Posted Jul 5, 2006 18:00 UTC (Wed) by rvfh (subscriber, #31018) [Link]

their money's worth

Indeed, being a commercial product, every version needs to have something more for people to want to upgrade.

Now, Firefox is free, so people will upgrade without needing a better reason than "fixes a few bugs, and is a bit faster"

Reacting on the summary

Posted Jul 6, 2006 9:05 UTC (Thu) by quintesse (subscriber, #14569) [Link]

Well, bugfixes and small changes will be handled by the auto updater of course, but I think you underestimate the power of people's boredom. If nothing special is being done to somehow "improve" FF in some way or another people will at some time start "defecting" again to the next new thing.

I can predict that if MS somehow decides to churn out a new IE each year with brand new features and basically turning it into a christmas tree (or the kitchen sink) Windows users will start going back in droves.

Because in my opinion most people didn't go to FF just because somebody told them it was somehow safer, they did it because they were bored with IE and along comes something new and fresh. Most people don't care about that (and that's why IE still has at least 80+% of the "market") but lots do.

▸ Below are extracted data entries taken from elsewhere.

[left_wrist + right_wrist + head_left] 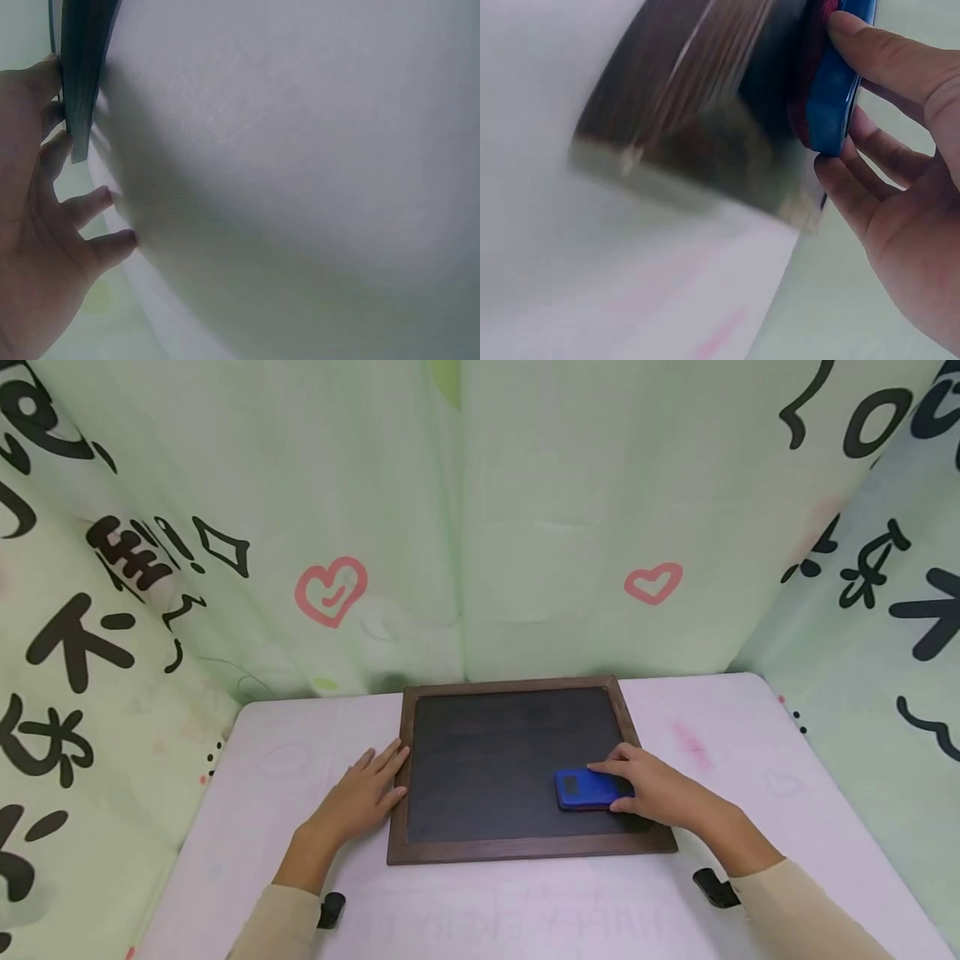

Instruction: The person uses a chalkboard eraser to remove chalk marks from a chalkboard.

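A small blackboard (502, 752) in a brown wooden frame lies on the white table. My right hand (654, 785) grips a blue chalkboard eraser (585, 789) between thumb and fingers, on the lower right of the black surface. In the right wrist view the eraser (832, 97) shows a blue shell over a dark red underside. My left hand (360, 797) lies with fingers spread at the board's left edge, its fingertips on the frame. The left wrist view shows those fingers (56, 154) against the dark frame (84, 82) and near the tabletop.
The white table (480, 910) has faint pink marks on its right side. Pale green curtains (525, 510) with black lettering and pink hearts hang behind it and on both sides. Black straps (716, 887) show by the wrists.
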Available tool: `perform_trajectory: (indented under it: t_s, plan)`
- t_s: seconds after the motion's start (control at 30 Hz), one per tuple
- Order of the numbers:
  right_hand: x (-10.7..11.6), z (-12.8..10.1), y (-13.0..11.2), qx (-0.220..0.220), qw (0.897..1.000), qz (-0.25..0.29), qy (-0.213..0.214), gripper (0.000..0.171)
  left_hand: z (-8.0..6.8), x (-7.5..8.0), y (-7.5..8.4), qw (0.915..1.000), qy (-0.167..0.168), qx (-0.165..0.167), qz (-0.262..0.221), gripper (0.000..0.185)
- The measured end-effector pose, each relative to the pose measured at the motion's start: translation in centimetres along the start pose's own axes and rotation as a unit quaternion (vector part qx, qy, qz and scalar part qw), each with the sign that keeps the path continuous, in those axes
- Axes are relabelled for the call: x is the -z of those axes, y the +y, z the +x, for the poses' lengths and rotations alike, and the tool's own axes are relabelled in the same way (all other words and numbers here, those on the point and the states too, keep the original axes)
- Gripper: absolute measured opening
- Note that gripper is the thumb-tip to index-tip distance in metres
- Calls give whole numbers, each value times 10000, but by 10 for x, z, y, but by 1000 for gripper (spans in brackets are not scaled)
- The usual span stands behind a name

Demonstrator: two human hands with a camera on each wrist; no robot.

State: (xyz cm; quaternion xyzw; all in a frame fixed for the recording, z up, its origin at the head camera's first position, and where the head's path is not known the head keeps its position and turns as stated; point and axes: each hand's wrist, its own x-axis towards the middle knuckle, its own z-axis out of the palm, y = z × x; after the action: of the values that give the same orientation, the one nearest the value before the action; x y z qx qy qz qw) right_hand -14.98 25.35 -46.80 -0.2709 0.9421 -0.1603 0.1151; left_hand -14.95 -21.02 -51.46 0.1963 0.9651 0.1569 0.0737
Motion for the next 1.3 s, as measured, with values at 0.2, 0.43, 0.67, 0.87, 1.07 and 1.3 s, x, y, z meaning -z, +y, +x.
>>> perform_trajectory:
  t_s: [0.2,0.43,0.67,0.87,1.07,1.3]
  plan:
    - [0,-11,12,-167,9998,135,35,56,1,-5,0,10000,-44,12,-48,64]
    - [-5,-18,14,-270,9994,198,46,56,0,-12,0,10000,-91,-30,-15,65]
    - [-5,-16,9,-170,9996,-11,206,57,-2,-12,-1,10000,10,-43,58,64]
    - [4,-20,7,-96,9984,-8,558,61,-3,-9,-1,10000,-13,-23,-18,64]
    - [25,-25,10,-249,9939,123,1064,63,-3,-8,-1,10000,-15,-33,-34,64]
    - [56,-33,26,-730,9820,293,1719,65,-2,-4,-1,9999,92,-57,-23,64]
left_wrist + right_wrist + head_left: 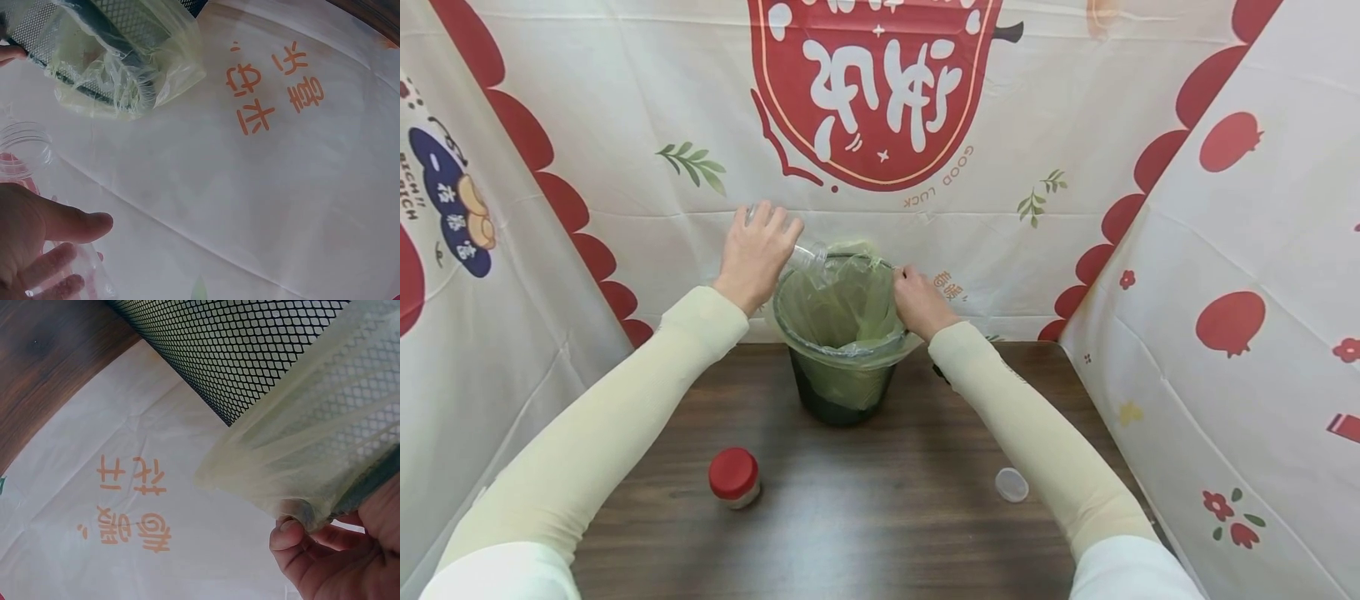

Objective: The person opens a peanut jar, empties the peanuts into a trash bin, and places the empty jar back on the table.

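Observation:
A dark mesh trash can stands at the back of the table, lined with a thin yellow-green trash bag folded over its rim. My left hand grips a clear plastic bottle, tilted with its mouth toward the can's opening. In the left wrist view the bottle's round, threaded mouth shows beyond the thumb, uncapped. On the can's right side, my right hand pinches the edge of the bag at the rim, fingers curled in the right wrist view, where the bag's folded edge stretches.
A small jar with a red lid stands front left on the brown wooden table. Front right, by the right forearm, lies a round translucent lid. Printed white cloth hangs close behind the can and along both sides.

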Available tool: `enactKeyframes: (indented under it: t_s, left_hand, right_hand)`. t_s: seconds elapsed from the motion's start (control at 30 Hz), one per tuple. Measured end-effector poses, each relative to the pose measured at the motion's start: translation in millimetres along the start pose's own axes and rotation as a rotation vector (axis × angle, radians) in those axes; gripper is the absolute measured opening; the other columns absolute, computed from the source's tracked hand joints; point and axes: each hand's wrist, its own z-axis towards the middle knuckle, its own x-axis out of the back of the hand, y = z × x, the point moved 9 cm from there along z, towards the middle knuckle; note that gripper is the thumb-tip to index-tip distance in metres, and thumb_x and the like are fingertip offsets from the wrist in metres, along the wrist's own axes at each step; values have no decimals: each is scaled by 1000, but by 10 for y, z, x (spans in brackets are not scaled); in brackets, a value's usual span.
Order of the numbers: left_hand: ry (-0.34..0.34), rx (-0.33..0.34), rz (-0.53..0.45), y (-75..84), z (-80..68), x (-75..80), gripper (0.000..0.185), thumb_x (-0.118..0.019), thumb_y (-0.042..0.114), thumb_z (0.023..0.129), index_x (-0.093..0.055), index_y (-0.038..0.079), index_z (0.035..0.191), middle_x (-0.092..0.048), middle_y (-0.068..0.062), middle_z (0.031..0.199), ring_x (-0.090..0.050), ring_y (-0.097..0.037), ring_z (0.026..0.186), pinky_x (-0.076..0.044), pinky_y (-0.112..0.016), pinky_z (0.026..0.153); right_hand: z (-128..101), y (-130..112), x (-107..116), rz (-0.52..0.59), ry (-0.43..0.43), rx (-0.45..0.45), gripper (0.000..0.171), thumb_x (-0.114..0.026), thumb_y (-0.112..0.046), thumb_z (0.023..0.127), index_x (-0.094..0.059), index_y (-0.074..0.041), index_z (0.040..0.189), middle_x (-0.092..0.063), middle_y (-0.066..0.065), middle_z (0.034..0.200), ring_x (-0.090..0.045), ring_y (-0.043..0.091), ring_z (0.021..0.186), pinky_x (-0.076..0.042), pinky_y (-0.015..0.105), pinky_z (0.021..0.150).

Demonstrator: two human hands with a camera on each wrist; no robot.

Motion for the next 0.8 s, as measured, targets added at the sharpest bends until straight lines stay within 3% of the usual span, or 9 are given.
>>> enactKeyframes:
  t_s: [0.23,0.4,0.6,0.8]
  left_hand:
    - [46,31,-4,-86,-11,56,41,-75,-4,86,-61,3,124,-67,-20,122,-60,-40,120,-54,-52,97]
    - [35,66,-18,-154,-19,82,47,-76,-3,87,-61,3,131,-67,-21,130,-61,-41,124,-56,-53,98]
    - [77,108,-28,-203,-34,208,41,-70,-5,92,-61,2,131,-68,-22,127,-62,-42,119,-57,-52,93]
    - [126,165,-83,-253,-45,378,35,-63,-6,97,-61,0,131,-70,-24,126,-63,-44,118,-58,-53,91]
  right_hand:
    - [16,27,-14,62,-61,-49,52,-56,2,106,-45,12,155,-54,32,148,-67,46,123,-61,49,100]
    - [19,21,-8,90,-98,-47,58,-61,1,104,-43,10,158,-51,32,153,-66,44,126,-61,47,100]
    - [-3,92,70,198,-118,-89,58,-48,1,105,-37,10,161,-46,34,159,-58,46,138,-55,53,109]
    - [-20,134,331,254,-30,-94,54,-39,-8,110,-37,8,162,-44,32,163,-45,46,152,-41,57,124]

But I don't think that a lot of those who switched to FF are somehow so "loyal" to it that they will stick with it even when there's nothing new anymore for a long time. But I'd love to be proven wrong :-)

Reacting on the summary

Posted Jul 7, 2006 14:43 UTC (Fri) by dion (subscriber, #2764) [Link]

I think you are right and wrong.

You are probably right about people wanting novelty, but there are solid reasons for using FF over IE, mainly adblock, rip and other extentions that allow users to get webpages the way they want them.

The largest advantage that FF has is that it's user-loyal, it's only recently that it has become user-friendly (> v1.0 imho) and highly featured.

MS might fix IE so it becomes user-friendly and add features, but somehow I doubt that it would ever become user-loyal.

Reacting on the summary

Posted Jul 10, 2006 20:50 UTC (Mon) by h2 (guest, #27965) [Link]

It's the extensions, that's what keeps people, you can't get around that. As soon as users start discovering extensions, it's all over, you can't ever leave.

That's what keeps me on firefox, I'd actually rather use Konqueror for several reasons, but I stay with firefox because of the extensions. And I like the way it handles bookmarks better than how konqueror does it. Don't like the gtk stuff at all, but that's life, can't change that.

Won't list my must have extensionss, since everyone has their own list.